Every record must appear in the response exactly as given.

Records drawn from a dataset
%%

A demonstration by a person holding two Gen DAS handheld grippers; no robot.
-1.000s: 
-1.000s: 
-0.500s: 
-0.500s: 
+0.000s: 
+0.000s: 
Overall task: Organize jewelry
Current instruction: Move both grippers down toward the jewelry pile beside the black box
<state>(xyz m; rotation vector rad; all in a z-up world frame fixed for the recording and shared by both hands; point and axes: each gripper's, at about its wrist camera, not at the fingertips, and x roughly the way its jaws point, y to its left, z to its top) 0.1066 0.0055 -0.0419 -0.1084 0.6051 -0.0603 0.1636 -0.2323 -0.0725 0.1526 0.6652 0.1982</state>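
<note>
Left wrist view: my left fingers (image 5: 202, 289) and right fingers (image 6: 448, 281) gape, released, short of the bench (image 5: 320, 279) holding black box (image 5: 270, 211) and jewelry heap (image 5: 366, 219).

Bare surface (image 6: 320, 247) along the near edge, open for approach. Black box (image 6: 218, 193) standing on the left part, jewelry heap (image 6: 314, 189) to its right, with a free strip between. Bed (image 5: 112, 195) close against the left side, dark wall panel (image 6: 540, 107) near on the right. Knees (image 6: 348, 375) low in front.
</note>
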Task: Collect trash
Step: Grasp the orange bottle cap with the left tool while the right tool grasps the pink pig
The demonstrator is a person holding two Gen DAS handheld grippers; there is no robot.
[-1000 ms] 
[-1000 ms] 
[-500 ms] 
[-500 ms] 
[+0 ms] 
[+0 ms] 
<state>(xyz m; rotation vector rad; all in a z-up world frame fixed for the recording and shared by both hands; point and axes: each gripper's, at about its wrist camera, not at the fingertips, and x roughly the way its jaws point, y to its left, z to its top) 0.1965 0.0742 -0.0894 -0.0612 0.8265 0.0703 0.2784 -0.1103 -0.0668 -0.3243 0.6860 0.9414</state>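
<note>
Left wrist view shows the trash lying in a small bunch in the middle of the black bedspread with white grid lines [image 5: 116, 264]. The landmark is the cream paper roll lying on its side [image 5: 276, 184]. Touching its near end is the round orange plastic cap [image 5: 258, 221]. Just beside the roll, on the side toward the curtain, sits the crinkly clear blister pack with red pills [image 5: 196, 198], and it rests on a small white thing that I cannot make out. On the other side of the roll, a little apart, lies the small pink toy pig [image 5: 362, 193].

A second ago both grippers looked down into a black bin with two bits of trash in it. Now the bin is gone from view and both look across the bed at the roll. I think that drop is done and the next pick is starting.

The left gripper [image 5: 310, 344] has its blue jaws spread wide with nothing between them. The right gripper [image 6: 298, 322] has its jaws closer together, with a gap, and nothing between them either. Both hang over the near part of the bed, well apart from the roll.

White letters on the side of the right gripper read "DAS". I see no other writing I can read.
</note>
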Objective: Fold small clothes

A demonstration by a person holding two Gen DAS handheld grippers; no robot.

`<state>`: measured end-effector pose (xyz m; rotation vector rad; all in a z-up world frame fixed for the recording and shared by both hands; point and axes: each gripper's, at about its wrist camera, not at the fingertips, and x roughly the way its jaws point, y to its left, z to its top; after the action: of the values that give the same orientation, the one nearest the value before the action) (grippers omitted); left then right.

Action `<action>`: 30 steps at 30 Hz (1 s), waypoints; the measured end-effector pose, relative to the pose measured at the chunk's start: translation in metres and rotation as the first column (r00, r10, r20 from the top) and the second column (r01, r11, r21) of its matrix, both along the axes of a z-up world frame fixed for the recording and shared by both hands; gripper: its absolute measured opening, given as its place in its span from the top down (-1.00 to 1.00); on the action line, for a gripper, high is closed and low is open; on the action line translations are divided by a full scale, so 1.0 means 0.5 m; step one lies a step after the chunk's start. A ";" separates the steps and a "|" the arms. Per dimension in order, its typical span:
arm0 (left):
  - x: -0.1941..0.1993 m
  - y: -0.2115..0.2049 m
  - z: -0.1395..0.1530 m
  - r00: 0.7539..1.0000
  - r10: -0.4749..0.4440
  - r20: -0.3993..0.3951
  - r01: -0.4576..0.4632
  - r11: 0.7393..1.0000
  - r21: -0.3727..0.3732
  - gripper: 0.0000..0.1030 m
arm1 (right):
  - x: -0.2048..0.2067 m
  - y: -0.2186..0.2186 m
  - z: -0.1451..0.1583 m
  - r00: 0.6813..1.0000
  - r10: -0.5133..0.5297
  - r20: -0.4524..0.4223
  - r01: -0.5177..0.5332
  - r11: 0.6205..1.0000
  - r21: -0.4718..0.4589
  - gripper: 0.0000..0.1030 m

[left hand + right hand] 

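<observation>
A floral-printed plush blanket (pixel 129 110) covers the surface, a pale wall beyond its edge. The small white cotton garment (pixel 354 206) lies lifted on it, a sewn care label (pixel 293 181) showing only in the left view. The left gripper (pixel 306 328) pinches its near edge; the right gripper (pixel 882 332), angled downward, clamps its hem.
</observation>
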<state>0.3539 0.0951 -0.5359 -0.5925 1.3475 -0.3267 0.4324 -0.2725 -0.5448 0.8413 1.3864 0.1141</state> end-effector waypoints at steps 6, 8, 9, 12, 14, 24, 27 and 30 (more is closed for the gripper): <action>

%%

**EXERCISE RESPONSE**
A demonstration by a person holding two Gen DAS handheld grippers; no robot.
-1.000s: 
-1.000s: 
-0.500s: 
-0.500s: 
+0.000s: 
+0.000s: 
Overall task: Organize jewelry
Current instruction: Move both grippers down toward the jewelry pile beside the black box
<state>(xyz m; rotation vector rad; all in a z-up world frame fixed for the recording and shared by both hands; point and axes: each gripper's, at about its wrist camera, not at the fingertips, and x roughly the way its jaws point, y to its left, z to its top) 0.1066 0.0055 -0.0419 -0.1084 0.6051 -0.0603 0.1636 -0.2323 -0.0725 0.1526 0.6652 0.1982</state>
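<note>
Left wrist view: my left fingers (image 5: 202, 289) and right fingers (image 6: 448, 281) gape, released, short of the bench (image 5: 320, 279) holding black box (image 5: 270, 211) and jewelry heap (image 5: 366, 219).

Bare surface (image 6: 320, 247) along the near edge, open for approach. Black box (image 6: 218, 193) standing on the left part, jewelry heap (image 6: 314, 189) to its right, with a free strip between. Bed (image 5: 112, 195) close against the left side, dark wall panel (image 6: 540, 107) near on the right. Knees (image 6: 348, 375) low in front.
</note>
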Task: Collect trash
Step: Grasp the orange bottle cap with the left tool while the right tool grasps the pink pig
The demonstrator is a person holding two Gen DAS handheld grippers; there is no robot.
[-1000 ms] 
[-1000 ms] 
[-500 ms] 
[-500 ms] 
[+0 ms] 
[+0 ms] 
<state>(xyz m; rotation vector rad; all in a z-up world frame fixed for the recording and shared by both hands; point and axes: each gripper's, at about its wrist camera, not at the fingertips, and x roughly the way its jaws point, y to its left, z to its top) 0.1965 0.0742 -0.0894 -0.0612 0.8265 0.0703 0.2784 -0.1103 -0.0668 -0.3243 0.6860 0.9414</state>
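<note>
Left wrist view shows the trash lying in a small bunch in the middle of the black bedspread with white grid lines [image 5: 116, 264]. The landmark is the cream paper roll lying on its side [image 5: 276, 184]. Touching its near end is the round orange plastic cap [image 5: 258, 221]. Just beside the roll, on the side toward the curtain, sits the crinkly clear blister pack with red pills [image 5: 196, 198], and it rests on a small white thing that I cannot make out. On the other side of the roll, a little apart, lies the small pink toy pig [image 5: 362, 193].

A second ago both grippers looked down into a black bin with two bits of trash in it. Now the bin is gone from view and both look across the bed at the roll. I think that drop is done and the next pick is starting.

The left gripper [image 5: 310, 344] has its blue jaws spread wide with nothing between them. The right gripper [image 6: 298, 322] has its jaws closer together, with a gap, and nothing between them either. Both hang over the near part of the bed, well apart from the roll.

White letters on the side of the right gripper read "DAS". I see no other writing I can read.
</note>
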Objective: Fold small clothes

A demonstration by a person holding two Gen DAS handheld grippers; no robot.

`<state>`: measured end-effector pose (xyz m; rotation vector rad; all in a z-up world frame fixed for the recording and shared by both hands; point and axes: each gripper's, at about its wrist camera, not at the fingertips, and x roughly the way its jaws point, y to its left, z to its top; after the action: of the values that give the same orientation, the one nearest the value before the action) (grippers omitted); left then right.

Action `<action>`: 30 steps at 30 Hz (1 s), waypoints; the measured end-effector pose, relative to the pose measured at the chunk's start: translation in metres and rotation as the first column (r00, r10, r20 from the top) and the second column (r01, r11, r21) of its matrix, both along the axes of a z-up world frame fixed for the recording and shared by both hands; gripper: its absolute measured opening, given as its place in its span from the top down (-1.00 to 1.00); on the action line, for a gripper, high is closed and low is open; on the action line translations are divided by a full scale, so 1.0 means 0.5 m; step one lies a step after the chunk's start. A ";" separates the steps and a "|" the arms. Per dimension in order, its typical span:
arm0 (left):
  - x: -0.1941..0.1993 m
  - y: -0.2115..0.2049 m
  - z: -0.1395..0.1530 m
  - r00: 0.7539..1.0000
  - r10: -0.4749..0.4440
  - r20: -0.3993..0.3951
  - r01: -0.4576..0.4632
  - r11: 0.7393..1.0000
  - r21: -0.3727..0.3732
  - gripper: 0.0000..0.1030 m
arm1 (right):
  - x: -0.2048..0.2067 m
  - y: -0.2186..0.2186 m
  - z: -0.1451..0.1583 m
  - r00: 0.6813..1.0000
  - r10: -0.5133..0.5297
  - r20: -0.4524..0.4223
  - r01: -0.5177..0.5332
  - r11: 0.6205..1.0000
  - r21: -0.4718..0.4589
  - gripper: 0.0000..0.1030 m

[left hand + right hand] 

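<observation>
A floral-printed plush blanket (pixel 129 110) covers the surface, a pale wall beyond its edge. The small white cotton garment (pixel 354 206) lies lifted on it, a sewn care label (pixel 293 181) showing only in the left view. The left gripper (pixel 306 328) pinches its near edge; the right gripper (pixel 882 332), angled downward, clamps its hem.
</observation>
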<state>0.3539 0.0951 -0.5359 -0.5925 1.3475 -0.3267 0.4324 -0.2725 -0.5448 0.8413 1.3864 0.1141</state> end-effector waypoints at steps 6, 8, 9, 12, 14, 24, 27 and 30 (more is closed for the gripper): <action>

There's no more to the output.